8.24.2009

DOM QUIXOTE E A SÍNDROME DO NÃO LIDO


Terminei de ler o quarto e último volume de “Dom Quixote de la Mancha”, de Miguel de Cervantes, às 17h30 do dia 11 de agosto do ano corrente, oito dias após completar 40 anos de idade. Sem dúvida, as informações contidas neste primeiro parágrafo não interessam a nenhum ser humano da face da terra a não ser àquele que as escreve, mas o que direi a seguir talvez provoque uma identificação e um interesse maiores.

Digo isso porque chega um momento da vida em que percebemos que não conseguiremos ler nem um décimo dos livros que gostaríamos, o mesmo valendo para filmes, shows, discos, exposições, viagens etc. E o que isso quer dizer? Quer dizer que a ´síndrome do não lido´, ou ´não feito´, pode gerar uma grande frustração, principalmente para quem passa dos 40.

O ideal me parece que é ir aceitando o que deu para conseguir e a partir daí planejar, sem nenhuma obrigação de êxito, os próximos passos. Ler “Dom Quixote” para mim era uma necessidade por ser jornalista e escritor, afinal, foi o livro que praticamente inaugurou o romance ocidental como o conhecemos. Agora, quando irei encarar “Guerra e paz” (já tinha lido um terço quando o exemplar da biblioteca sumiu), “Em busca do tempo perdido”, “Os sertões” e “A montanha mágica” só Deus sabe. Hoje isso não me incomoda nem um pouco, mas quando temos 20 anos muitas vezes achamos que dá para fazer tudo e até perdemos um pouco do prazer que a absorção da cultura pode proporcionar, caindo na armadilha da quantificação, de nos preocuparmos apenas em “estar por dentro de tudo”, em conhecer todos os clássicos, nem que seja “de orelhada”, apenas para não passar vergonha diante de uma reuniãozinha social.

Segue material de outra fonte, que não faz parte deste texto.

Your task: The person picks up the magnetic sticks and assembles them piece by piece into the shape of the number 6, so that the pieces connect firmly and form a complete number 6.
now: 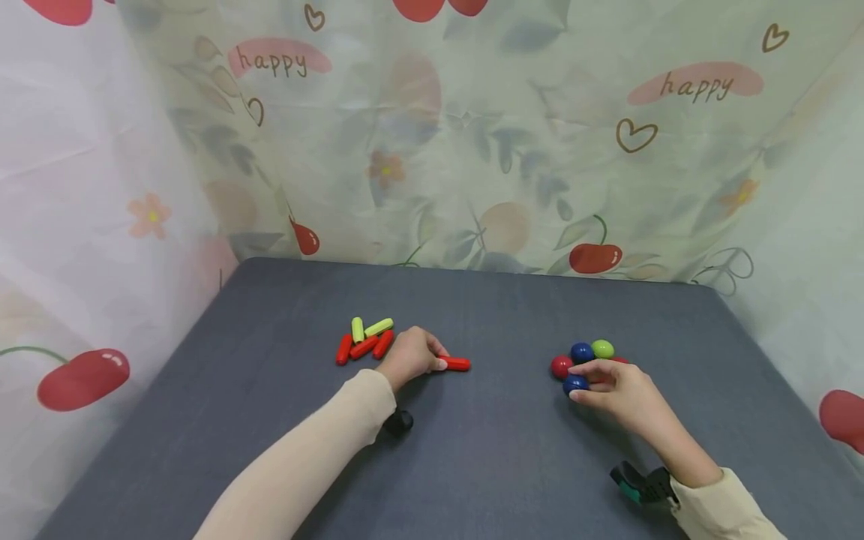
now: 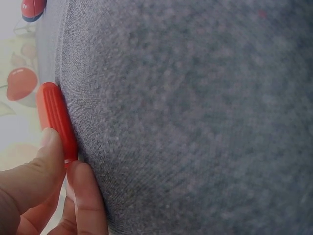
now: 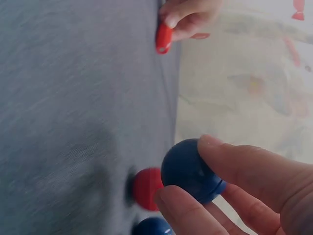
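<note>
Thumb and fingers of my left hand (image 1: pixel 413 355) pinch a red ribbed stick (image 2: pixel 57 117) by one end, low over the grey table. Left of that hand lies a small group of similar pieces: yellow-green sticks (image 1: pixel 379 327) and red sticks (image 1: pixel 344 349). My right hand (image 1: pixel 624 390) grips a dark blue ball (image 3: pixel 190 169) between thumb and fingertips. Close behind it on the table are a red ball (image 1: pixel 561 367), another blue ball (image 1: pixel 582 352) and a green ball (image 1: pixel 603 349). A further red ball (image 1: pixel 619 360) is mostly hidden by the right hand.
The dark grey table (image 1: pixel 499 450) ends at the back against a printed curtain (image 1: pixel 459 150) with cherries and lettering. More curtain hangs along both sides. Black wrist straps with devices (image 1: pixel 648 484) are worn under the forearms.
</note>
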The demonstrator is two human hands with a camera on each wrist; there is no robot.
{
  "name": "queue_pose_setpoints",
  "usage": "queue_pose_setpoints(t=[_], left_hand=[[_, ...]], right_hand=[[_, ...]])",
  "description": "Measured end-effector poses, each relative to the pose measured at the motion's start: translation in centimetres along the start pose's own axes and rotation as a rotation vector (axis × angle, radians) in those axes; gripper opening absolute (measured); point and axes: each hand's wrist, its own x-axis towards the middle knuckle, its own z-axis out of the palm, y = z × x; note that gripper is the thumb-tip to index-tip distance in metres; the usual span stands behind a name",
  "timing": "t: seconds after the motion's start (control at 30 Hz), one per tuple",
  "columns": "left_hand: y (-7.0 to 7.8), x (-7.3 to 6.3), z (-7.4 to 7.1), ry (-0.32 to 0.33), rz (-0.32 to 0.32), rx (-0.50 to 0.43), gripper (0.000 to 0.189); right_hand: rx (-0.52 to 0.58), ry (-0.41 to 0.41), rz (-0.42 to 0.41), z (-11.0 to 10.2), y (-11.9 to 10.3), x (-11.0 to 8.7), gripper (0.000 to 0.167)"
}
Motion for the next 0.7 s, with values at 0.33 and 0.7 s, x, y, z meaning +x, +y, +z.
queue_pose_setpoints(t=[0.33,0.7], left_hand=[[0.1,0.1,0.0,-0.003,-0.01,-0.008,0.009],[0.0,0.2,0.2,-0.003,-0.014,-0.035,0.009]], right_hand=[[0.119,0.012,-0.08,0.0,-3.2,0.8,0.043],[0.185,-0.005,-0.136,2.3,-6.0,1.8,0.045]])
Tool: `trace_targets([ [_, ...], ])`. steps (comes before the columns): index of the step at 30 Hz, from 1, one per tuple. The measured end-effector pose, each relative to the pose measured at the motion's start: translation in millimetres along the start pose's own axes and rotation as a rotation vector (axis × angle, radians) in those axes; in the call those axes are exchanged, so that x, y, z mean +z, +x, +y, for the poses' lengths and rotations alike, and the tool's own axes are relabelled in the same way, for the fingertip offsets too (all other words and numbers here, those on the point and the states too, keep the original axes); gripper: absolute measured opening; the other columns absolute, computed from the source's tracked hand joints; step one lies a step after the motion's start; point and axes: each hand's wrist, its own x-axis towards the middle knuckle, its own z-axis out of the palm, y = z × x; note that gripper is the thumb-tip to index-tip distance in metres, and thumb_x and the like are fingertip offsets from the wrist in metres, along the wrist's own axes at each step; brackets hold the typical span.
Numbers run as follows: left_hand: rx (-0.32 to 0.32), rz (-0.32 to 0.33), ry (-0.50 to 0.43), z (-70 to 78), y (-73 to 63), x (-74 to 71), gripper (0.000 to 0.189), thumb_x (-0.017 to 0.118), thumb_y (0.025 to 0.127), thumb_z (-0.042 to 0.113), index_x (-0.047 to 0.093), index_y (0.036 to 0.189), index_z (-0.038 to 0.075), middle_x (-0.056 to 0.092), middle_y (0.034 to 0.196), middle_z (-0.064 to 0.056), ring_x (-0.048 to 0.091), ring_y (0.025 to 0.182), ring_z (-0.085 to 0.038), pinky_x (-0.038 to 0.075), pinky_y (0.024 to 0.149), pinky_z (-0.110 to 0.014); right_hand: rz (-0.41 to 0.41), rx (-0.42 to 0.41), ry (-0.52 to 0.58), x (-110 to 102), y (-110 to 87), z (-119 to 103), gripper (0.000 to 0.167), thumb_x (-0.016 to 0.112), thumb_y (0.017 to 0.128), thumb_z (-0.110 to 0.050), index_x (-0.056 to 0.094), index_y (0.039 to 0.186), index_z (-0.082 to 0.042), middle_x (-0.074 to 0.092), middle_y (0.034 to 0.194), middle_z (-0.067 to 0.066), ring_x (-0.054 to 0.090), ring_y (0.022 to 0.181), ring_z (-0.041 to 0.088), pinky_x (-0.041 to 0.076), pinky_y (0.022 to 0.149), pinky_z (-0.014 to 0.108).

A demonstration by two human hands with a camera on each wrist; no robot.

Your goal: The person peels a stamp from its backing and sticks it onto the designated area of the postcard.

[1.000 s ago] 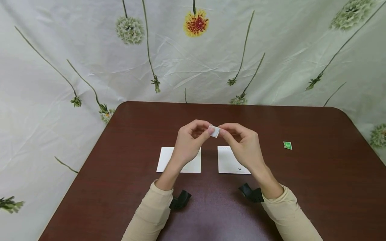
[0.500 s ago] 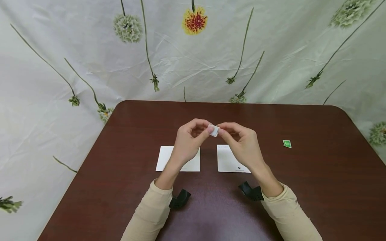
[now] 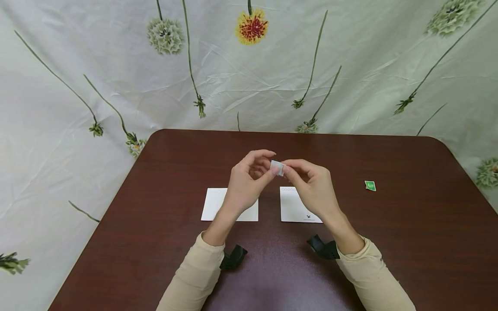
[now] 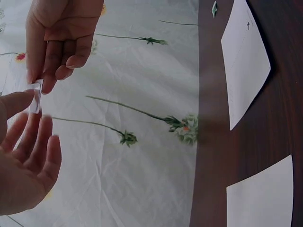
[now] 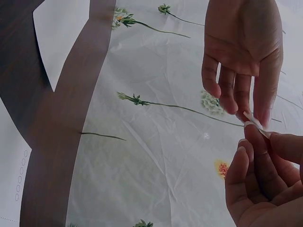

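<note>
A small white paper square [image 3: 278, 167] is held up above the table between both hands. My right hand [image 3: 314, 183] pinches its right edge between thumb and index finger. The thumb of my left hand [image 3: 249, 183] lies on its near face, while the left index finger is lifted off, above it. In the right wrist view, the paper square [image 5: 253, 120] appears edge-on, between the left thumb and a fingertip. Beneath the hands lie two white cards, the left card [image 3: 249, 211] and the right card [image 3: 292, 207], which bears a row of small circles and a bird mark.
A small green stamp-like piece [image 3: 370, 185] lies on the dark brown table [image 3: 408, 233], to the right of the cards. Black strap-like mounts [image 3: 233, 257] show beside both cuffs. A white cloth with printed flowers [image 3: 218, 73] hangs behind the table.
The left index finger has lifted away from the paper square, and the left hand has opened slightly. The square has turned a little; the right hand keeps its pinch.
</note>
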Motion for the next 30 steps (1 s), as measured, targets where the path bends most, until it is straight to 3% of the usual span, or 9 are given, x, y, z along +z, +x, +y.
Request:
trace_targets([
  [6,0.063,0.063,0.12,-0.7,-1.5,3.1,0.018,0.076,0.082,0.007,0.062,0.093,0.004,0.058,0.078,-0.004,0.056,0.071,-0.015,0.047,0.062,-0.028,0.017,-0.052,-0.055,1,0.2,2,0.011,0.067,0.088,-0.001,0.072,0.098,0.0,0.071,0.088,0.006,0.065,0.075,0.017,0.052,0.064,0.023],
  [12,0.032,0.041,0.215,1.1,-2.4,3.9,0.007,0.073,0.085,0.01,0.074,0.087,0.004,0.067,0.074,-0.001,0.06,0.064,-0.01,0.049,0.061,-0.024,0.044,-0.205,-0.205,3,0.4,7,0.01,0.068,0.087,-0.001,0.072,0.096,0.0,0.07,0.087,0.006,0.06,0.068,0.016,0.048,0.059,0.022],
  [16,-0.002,0.007,0.193,2.0,-2.6,3.5,0.009,0.071,0.086,0.009,0.075,0.09,0.002,0.071,0.079,-0.003,0.066,0.07,-0.013,0.052,0.066,-0.026,0.073,-0.333,-0.358,5,0.9,9,0.009,0.068,0.087,-0.001,0.072,0.095,0.001,0.069,0.084,0.007,0.055,0.067,0.015,0.044,0.056,0.028],
  [21,-0.022,-0.026,0.134,2.7,-2.6,4.0,0.011,0.067,0.089,0.006,0.074,0.093,-0.002,0.071,0.08,-0.008,0.068,0.074,-0.019,0.054,0.068,-0.031,0.103,-0.425,-0.471,8,0.9,11,0.009,0.069,0.085,0.002,0.071,0.094,0.001,0.068,0.083,0.009,0.057,0.072,0.022,0.047,0.061,0.033],
  [26,-0.052,-0.034,0.119,4.3,-2.8,5.4,0.014,0.066,0.09,0.008,0.073,0.096,-0.002,0.071,0.081,-0.008,0.067,0.072,-0.021,0.053,0.066,-0.037,0.121,-0.475,-0.511,10,0.8,14,0.011,0.069,0.085,0.003,0.071,0.096,0.002,0.069,0.088,0.011,0.061,0.081,0.027,0.049,0.071,0.036],
  [30,-0.079,-0.033,0.114,4.8,-2.9,5.8,0.015,0.065,0.09,0.008,0.073,0.097,-0.003,0.071,0.081,-0.009,0.068,0.072,-0.02,0.053,0.066,-0.032,0.118,-0.479,-0.511,11,0.8,13,0.011,0.068,0.086,0.002,0.07,0.097,0.0,0.069,0.091,0.01,0.061,0.085,0.027,0.049,0.075,0.037],
])
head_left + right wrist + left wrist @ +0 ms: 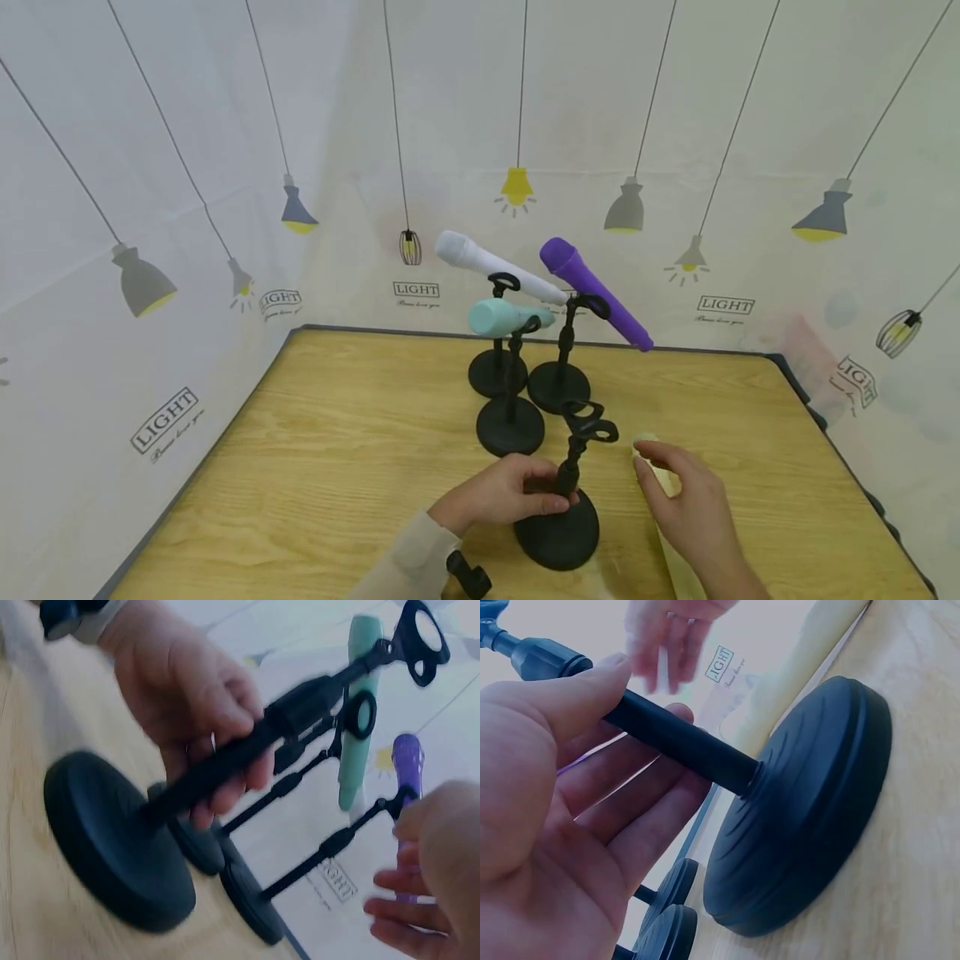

Bem, confesso que não tenho o menor pudor em dizer que nunca li José Saramago ou Guimarães Rosa. O primeiro até tentei, mas era um livro sem pontuação e me cansou; o segundo, ainda vou ler um dia. Ou não. Mas “Quincas Borba”, de Machado de Assis, já li três vezes, e isso vale para outra reflexão. Quando o tempo se torna mais precioso (e você só percebe isso quando vai ficando mais velho), passamos a hesitar diante do desconhecido. Entre ver um filme que se não gostar vou perder duas horas da minha vida, acabo optando por rever “Cantando na Chuva” ou “Casablanca”, cujo prazer, pelo menos para mim, é garantido.

A julgar pelo progressivo aumento da expectativa de vida, é bem provável que um dia alcancemos a eternidade e não morramos mais de "susto, bala ou vício", como diria Caetano. E aí tudo o que falei aqui perderá o sentido. Qualquer um vai poder se programar com calma para ler a gigantesca "Comédia da vida humana", de Balzac, ou dar a volta ao mundo de bicicleta.

Mas isso ainda deve demorar um pouquinho, por isso o jeito é tentar recomeçar "Guerra e paz".